I create a virtual environment and run PySpark script. If I do these steps on MacOS, everything works fine. However, if I run them on Linux (Ubuntu 16), then the incorrect version of Python is picked. Of course, I previously did export PYSPARK_PYTHON=python3
on Linux, but still the same issue.
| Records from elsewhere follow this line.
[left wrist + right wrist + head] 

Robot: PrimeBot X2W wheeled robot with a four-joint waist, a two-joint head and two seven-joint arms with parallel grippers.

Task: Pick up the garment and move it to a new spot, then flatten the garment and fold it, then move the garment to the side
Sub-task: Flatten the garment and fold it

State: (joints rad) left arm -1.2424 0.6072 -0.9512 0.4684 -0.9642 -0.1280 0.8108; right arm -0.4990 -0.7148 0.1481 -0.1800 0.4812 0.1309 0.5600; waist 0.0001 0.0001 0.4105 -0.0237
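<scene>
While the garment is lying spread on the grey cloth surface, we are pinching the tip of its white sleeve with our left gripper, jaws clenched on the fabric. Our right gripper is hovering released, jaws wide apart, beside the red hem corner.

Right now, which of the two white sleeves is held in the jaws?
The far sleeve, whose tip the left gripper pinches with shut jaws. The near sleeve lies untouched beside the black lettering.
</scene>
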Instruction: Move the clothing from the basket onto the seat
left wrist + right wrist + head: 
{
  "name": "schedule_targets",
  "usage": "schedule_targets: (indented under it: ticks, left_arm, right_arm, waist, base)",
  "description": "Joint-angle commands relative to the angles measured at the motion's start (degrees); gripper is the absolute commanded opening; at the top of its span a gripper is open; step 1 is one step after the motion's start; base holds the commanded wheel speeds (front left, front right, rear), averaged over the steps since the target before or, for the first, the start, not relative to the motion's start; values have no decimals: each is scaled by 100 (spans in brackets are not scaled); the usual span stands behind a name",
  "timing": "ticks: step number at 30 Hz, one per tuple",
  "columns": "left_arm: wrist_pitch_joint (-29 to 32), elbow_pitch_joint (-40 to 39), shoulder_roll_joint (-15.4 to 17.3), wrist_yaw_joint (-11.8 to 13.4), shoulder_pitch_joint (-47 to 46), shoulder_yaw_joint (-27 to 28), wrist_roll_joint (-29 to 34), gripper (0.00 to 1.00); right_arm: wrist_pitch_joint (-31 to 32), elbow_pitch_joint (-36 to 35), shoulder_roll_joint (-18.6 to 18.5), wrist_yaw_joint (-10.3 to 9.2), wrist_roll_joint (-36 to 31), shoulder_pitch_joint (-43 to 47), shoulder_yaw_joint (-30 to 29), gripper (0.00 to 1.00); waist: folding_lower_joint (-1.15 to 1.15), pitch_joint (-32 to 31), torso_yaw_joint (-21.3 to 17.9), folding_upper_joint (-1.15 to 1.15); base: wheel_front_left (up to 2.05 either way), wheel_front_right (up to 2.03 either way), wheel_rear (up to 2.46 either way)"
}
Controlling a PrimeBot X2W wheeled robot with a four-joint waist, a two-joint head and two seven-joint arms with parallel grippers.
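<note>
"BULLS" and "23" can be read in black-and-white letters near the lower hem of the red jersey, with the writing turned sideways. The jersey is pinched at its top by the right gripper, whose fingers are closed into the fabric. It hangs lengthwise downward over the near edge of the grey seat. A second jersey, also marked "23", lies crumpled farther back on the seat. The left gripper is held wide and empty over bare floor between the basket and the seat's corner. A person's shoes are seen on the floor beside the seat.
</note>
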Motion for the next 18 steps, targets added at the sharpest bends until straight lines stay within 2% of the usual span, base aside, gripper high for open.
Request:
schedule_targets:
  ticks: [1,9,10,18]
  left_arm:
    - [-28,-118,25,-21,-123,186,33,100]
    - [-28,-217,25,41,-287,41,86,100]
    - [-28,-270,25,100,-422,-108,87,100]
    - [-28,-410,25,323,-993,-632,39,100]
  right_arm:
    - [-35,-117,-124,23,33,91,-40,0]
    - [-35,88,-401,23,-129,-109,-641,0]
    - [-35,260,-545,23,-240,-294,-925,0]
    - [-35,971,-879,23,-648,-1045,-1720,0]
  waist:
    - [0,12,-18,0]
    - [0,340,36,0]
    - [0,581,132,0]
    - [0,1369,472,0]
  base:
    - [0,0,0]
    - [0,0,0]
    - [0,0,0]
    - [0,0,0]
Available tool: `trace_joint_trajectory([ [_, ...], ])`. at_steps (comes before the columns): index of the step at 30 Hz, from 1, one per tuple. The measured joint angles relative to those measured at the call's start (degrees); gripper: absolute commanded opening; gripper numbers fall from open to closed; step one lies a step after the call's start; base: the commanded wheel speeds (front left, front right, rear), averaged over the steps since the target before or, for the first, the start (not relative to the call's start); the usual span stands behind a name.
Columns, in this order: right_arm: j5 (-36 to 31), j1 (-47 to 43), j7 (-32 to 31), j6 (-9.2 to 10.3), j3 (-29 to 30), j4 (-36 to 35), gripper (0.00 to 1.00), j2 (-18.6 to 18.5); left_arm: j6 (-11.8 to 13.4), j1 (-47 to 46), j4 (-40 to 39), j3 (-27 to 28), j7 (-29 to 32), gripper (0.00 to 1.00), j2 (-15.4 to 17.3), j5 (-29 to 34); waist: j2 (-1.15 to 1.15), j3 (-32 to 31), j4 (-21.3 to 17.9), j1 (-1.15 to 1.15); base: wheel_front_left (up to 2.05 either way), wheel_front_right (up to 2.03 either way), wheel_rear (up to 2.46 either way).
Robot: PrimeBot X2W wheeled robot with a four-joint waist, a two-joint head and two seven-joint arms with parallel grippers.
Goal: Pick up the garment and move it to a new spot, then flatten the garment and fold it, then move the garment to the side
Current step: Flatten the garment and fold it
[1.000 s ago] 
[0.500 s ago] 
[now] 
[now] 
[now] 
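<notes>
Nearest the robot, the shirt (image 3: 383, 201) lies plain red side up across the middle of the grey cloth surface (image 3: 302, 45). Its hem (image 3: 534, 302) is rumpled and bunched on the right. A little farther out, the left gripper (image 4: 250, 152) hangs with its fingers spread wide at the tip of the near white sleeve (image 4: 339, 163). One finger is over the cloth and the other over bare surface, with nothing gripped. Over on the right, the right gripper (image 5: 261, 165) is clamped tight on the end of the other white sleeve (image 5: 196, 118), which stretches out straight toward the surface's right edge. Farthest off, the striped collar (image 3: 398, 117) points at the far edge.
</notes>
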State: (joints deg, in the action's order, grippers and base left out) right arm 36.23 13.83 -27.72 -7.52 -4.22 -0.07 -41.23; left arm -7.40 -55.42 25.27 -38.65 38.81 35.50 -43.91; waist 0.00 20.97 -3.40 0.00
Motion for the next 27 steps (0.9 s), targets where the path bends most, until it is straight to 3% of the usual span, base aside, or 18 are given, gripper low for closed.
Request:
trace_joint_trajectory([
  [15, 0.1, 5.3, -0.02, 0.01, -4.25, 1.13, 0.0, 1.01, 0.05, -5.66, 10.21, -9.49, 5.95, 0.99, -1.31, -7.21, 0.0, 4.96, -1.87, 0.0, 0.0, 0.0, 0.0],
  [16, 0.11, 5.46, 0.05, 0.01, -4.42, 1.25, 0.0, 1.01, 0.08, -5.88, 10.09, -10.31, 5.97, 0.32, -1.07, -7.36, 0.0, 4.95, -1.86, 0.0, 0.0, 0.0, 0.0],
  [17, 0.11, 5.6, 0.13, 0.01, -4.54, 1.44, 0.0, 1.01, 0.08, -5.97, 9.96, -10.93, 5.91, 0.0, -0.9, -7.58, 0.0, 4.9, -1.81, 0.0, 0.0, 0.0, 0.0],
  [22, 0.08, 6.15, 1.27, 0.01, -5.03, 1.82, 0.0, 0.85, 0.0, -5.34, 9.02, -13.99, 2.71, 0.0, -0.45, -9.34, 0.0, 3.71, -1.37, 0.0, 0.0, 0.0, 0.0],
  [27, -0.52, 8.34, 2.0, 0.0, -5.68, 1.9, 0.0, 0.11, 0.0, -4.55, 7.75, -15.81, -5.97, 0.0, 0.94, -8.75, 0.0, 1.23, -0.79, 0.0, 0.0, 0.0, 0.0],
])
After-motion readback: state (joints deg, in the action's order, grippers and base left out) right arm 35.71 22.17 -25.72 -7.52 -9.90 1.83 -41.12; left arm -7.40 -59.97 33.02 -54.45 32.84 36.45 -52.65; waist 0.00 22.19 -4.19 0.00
Below I explain all steps:
1. edit profile :vim ~/.profile
2. add the code into the file: export PYSPARK_PYTHON=python3
3. execute command: source ~/.profile
Then I do:
pip3 install --upgrade pip
pip3 install virtualenv
wget https://archive.apache.org/dist/spark/spark-2.4.0/spark-2.4.0-bin-hadoop2.7.tgz
tar -xvzf spark-2.4.0-bin-hadoop2.7.tgz && rm spark-2.4.0-bin-hadoop2.7.tgz
virtualenv tes-ve
source test-ve/bin/activate && pip install -r requirements.txt
If I execute python --version
inside the visual environment, I see Python 3.5.2
.
However when I run Spark code with this command: sudo /usr/local/spark-2.4.0-bin-hadoop2.7/bin/spark-submit mySpark.py
, I get Using Python version 2.7...
for these lines of code:
print("Using Python version %s (%s, %s)" % (
platform.python_version(),
platform.python_build()[0],
platform.python_build()[1]))